§ Task brief: Lines from the top of the entries through the line that has "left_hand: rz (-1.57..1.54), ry" must be duplicated exactly, and no others.

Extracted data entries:

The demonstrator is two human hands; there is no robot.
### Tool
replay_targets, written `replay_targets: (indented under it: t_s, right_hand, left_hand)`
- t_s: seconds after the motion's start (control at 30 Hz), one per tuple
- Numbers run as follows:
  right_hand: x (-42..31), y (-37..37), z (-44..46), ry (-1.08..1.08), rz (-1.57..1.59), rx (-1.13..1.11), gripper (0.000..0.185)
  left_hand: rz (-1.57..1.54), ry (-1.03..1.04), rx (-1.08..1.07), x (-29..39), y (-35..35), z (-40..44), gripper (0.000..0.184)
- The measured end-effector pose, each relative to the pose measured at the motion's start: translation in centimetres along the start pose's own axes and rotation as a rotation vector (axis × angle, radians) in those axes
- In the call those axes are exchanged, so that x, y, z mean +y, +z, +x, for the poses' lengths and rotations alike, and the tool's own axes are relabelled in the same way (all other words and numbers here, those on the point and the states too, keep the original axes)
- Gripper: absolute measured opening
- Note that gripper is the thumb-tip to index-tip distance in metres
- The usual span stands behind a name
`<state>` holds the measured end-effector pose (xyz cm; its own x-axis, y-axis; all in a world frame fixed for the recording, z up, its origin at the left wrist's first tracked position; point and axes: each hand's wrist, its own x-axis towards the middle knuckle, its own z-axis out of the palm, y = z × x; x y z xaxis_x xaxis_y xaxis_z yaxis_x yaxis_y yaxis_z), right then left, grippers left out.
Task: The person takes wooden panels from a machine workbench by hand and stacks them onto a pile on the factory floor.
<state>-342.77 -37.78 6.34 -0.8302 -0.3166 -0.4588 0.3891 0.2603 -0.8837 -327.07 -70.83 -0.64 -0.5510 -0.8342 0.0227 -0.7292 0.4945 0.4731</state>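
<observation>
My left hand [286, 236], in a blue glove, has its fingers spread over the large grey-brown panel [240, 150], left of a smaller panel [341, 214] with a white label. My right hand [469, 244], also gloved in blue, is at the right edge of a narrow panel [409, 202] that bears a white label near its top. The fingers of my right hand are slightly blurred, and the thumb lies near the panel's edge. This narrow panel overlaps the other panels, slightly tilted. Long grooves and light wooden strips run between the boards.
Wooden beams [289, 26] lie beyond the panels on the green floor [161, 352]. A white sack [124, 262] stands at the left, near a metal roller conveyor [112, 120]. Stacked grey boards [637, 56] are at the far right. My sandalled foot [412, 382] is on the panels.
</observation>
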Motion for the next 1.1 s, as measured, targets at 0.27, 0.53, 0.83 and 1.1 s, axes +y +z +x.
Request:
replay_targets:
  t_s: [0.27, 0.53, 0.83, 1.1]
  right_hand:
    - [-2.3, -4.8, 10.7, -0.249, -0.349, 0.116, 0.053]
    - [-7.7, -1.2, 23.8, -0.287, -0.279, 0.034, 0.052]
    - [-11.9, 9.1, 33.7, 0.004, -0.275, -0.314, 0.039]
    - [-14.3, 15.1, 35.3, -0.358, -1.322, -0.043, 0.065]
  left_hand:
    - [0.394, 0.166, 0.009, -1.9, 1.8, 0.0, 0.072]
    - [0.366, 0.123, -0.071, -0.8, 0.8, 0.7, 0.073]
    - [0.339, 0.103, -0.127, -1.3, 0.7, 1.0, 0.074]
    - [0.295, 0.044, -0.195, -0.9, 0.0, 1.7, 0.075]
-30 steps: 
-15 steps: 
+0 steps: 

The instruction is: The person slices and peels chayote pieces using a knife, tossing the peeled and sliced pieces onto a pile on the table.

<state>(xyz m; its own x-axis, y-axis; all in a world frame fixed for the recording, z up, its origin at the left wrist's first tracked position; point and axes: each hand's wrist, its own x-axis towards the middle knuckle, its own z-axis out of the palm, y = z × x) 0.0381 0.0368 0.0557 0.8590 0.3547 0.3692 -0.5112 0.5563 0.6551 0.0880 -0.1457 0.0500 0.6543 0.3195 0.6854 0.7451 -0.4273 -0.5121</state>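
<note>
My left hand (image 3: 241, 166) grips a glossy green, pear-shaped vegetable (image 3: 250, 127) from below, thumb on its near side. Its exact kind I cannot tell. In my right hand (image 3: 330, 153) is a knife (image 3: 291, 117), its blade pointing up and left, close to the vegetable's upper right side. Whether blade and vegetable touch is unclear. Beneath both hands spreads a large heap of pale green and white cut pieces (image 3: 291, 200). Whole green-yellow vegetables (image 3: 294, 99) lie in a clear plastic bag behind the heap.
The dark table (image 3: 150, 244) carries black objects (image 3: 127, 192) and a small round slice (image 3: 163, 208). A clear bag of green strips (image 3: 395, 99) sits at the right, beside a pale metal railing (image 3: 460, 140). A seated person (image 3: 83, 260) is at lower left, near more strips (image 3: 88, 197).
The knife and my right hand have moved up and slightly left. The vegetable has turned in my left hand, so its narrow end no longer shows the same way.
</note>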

§ Solved problem:
The demonstrator is two human hands; there is no robot.
### Tool
replay_targets, written `replay_targets: (indented under it: t_s, right_hand, left_hand)`
- t_s: seconds after the motion's start (control at 30 Hz), one per tuple
- Numbers run as follows:
  right_hand: x (-42..31), y (-37..37), z (-44..46), ry (-1.08..1.08), rz (-1.57..1.59), rx (-1.13..1.11), gripper (0.000..0.185)
  left_hand: rz (-1.57..1.54), ry (-1.03..1.04), rx (-1.08..1.07), x (-29..39), y (-35..35), z (-40..44), gripper (0.000..0.184)

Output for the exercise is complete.